• Task statement
A complete response lists each line of the data below that includes the word "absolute".

>>>

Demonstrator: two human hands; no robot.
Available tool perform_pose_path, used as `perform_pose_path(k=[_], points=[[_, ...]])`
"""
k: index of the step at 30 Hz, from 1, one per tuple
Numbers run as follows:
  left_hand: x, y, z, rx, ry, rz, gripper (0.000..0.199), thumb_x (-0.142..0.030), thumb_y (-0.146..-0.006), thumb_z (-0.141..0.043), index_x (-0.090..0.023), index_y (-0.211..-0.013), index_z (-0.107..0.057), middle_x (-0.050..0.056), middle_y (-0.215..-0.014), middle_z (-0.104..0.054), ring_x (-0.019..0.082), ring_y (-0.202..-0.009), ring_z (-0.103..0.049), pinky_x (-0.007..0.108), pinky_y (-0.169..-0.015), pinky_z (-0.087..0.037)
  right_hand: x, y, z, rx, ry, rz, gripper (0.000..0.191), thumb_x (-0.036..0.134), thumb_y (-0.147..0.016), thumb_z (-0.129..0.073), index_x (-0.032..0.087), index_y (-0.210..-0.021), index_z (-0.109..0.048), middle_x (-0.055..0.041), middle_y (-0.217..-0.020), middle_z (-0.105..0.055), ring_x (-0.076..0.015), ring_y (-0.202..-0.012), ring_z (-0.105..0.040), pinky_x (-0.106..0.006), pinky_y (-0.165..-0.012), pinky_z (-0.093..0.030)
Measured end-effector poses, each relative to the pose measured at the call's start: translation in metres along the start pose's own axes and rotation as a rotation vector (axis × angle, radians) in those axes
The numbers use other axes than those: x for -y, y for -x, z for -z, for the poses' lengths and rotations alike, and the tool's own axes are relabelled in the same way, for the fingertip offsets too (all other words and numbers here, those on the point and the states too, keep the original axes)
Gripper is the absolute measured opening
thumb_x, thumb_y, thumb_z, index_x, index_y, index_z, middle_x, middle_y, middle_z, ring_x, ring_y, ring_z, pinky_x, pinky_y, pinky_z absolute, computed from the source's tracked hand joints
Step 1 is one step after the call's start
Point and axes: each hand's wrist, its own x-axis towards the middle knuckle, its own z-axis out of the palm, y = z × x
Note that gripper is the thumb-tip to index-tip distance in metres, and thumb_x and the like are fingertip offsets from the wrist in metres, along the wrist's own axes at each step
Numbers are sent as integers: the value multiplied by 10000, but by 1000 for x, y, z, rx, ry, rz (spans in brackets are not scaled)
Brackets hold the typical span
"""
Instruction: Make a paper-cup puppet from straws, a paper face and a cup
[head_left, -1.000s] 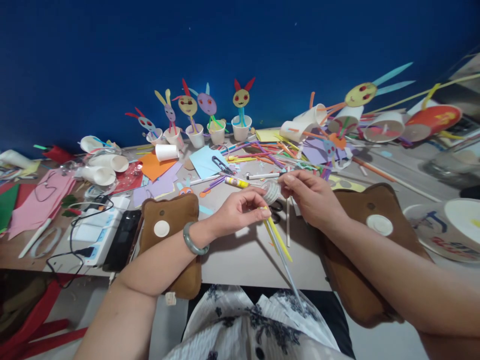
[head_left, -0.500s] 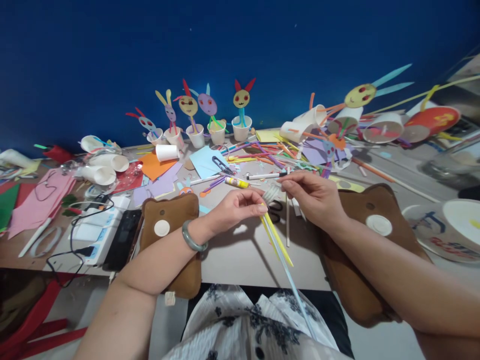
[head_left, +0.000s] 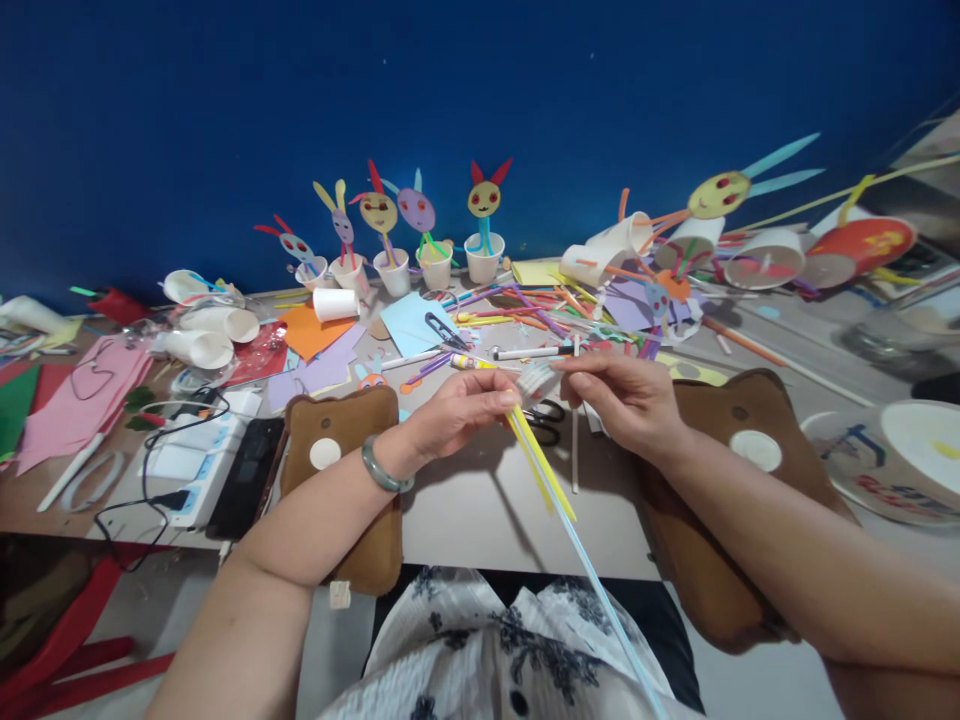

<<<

• Solution for this task
Gripper is the absolute measured opening
thumb_x, thumb_y, thumb_z, index_x, index_y, index_z, middle_x, middle_y, middle_z, ring_x, ring_y, ring_z, pinky_x, pinky_y, pinky_z absolute, computed from the source's tracked hand joints

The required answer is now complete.